10. Beans and Legumes

Beans

Beans and legumes contain several B vitamins important for healthy brain function. According to the Cleveland Clinic, B vitamins improve communication between brain cells by boosting the production of neurotransmitters. If you aren’t accustomed to eating a lot of beans, start slowly by introducing about ½ cup of beans to your diet each day. Beans and legumes come in a variety of tasty options including black beans, chickpeas, soybeans, and pinto beans. Include beans in hearty soups or stews, add them to salads, or mix up a tasty hummus to enjoy with veggies.

9. Broccoli

Broccoli

Broccoli, with its rich, green hue, is another great source of dietary fiber, plant phenols, and antioxidants. Furthermore, broccoli contains vitamin K, which studies suggest may play a role in the synthesis of sphingolipids in the brain.

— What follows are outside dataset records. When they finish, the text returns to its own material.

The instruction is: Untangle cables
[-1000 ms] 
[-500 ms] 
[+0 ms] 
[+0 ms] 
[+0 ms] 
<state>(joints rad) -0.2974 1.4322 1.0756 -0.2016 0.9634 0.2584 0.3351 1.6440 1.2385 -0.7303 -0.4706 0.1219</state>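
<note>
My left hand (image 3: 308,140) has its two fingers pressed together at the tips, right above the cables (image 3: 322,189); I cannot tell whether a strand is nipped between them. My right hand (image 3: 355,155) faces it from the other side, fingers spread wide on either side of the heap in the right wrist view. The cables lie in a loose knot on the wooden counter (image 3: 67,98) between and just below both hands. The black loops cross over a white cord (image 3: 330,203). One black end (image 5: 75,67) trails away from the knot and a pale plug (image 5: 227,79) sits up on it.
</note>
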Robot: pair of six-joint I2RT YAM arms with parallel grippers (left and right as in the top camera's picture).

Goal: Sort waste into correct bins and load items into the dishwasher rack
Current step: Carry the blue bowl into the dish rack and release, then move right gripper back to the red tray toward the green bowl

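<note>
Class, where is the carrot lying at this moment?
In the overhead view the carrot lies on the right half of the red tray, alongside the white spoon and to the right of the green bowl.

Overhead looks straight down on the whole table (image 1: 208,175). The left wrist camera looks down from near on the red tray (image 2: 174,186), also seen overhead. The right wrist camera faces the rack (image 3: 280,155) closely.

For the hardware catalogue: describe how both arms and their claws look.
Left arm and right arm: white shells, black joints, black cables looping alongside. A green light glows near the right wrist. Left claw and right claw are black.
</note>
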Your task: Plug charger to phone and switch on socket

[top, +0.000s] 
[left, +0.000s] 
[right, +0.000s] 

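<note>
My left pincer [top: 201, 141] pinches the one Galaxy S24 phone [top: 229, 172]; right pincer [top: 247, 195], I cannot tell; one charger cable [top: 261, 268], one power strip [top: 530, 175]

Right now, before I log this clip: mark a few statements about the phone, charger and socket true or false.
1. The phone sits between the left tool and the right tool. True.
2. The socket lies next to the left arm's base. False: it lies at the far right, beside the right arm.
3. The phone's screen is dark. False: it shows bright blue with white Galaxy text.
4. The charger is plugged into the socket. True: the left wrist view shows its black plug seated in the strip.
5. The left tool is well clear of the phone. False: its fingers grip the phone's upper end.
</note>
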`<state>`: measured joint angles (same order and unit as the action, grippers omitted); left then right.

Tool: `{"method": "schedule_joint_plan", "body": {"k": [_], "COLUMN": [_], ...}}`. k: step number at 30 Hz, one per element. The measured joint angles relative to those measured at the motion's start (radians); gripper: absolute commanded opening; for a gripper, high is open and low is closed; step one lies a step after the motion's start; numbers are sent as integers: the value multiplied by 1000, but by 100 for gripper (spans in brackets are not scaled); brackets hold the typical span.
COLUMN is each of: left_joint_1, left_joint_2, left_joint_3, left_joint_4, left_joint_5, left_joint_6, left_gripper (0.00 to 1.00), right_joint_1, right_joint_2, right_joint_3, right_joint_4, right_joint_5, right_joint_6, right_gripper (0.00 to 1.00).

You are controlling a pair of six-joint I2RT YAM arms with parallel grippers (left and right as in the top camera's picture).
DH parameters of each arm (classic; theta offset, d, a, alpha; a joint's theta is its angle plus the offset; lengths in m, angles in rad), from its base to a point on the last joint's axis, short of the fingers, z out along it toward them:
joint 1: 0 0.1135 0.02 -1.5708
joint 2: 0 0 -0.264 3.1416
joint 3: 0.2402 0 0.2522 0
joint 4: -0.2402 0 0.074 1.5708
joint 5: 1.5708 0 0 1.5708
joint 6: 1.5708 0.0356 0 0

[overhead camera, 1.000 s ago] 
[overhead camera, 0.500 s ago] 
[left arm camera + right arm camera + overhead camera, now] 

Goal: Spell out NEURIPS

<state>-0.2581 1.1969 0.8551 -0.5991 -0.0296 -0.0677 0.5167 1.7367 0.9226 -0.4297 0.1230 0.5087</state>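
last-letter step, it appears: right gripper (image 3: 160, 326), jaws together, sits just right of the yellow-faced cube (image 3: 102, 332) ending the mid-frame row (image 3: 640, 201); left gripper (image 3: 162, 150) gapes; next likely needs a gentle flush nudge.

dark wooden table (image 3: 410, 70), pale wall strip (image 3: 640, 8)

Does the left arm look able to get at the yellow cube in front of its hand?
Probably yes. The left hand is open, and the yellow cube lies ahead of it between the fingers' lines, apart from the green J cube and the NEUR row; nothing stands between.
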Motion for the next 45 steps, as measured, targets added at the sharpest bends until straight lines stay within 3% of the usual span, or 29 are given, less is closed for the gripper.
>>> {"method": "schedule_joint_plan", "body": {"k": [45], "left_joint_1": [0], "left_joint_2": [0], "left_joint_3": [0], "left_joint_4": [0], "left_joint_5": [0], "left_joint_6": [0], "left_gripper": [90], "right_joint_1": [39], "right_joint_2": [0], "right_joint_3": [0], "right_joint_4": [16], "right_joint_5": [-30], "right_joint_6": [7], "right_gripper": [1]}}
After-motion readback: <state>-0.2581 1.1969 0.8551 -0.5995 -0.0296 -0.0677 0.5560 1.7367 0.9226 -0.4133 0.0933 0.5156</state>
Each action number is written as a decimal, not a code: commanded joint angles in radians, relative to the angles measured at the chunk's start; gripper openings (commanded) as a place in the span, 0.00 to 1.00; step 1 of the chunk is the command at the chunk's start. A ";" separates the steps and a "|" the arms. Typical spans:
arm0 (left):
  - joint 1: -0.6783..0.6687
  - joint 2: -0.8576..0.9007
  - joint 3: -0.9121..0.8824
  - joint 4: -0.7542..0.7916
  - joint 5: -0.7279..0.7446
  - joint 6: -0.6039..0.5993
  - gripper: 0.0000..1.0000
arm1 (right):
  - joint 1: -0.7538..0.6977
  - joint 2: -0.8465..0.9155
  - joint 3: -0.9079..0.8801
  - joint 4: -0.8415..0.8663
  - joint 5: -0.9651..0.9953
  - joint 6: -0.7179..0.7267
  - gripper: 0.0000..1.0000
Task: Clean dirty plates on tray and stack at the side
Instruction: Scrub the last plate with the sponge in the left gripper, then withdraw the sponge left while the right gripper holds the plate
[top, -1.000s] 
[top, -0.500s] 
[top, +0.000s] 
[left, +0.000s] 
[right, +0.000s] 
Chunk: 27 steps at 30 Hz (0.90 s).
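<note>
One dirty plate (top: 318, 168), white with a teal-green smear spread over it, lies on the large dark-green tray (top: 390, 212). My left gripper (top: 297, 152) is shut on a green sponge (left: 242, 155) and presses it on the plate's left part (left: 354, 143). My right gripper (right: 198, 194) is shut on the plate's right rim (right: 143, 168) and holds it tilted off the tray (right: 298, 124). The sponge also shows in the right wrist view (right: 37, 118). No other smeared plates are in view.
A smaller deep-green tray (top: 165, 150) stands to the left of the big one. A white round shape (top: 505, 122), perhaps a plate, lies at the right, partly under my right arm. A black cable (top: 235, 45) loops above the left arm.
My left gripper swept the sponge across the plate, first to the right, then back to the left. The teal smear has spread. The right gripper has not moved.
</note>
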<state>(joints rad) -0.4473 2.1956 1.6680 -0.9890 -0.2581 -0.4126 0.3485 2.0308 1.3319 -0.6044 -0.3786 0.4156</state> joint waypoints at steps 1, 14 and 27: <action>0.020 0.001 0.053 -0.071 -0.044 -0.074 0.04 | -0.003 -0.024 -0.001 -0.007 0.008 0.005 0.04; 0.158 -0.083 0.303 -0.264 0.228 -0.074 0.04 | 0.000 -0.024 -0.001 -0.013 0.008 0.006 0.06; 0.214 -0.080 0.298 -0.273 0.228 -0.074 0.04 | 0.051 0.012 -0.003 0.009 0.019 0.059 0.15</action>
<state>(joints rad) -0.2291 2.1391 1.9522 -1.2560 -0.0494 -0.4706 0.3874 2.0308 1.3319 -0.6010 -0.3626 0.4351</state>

In fact, one study presents a link between low intake of vitamin K and an increased risk of Alzheimer’s disease in the elderly. You can enjoy your broccoli roasted, sautéed, or served raw with a light dressing or dollop of hummus.

8. Concord Grapes

Grapes

Concord grapes may improve your memory and help with better brain performance. Previous studies have demonstrated that red grape juice can improve memory skills in laboratory rats. However, rats aren’t the only creatures who may benefit from the brain-boosting effects of Concord grapes. A study in the European Journal of Nutrition found that drinking red grape juice had positive effects on both mood and memory in healthy, young adults. If you are fortunate enough to live where fresh Concord grapes are readily available, you can enjoy them by the handful. Otherwise, look for sugar-free juices made from these grapes.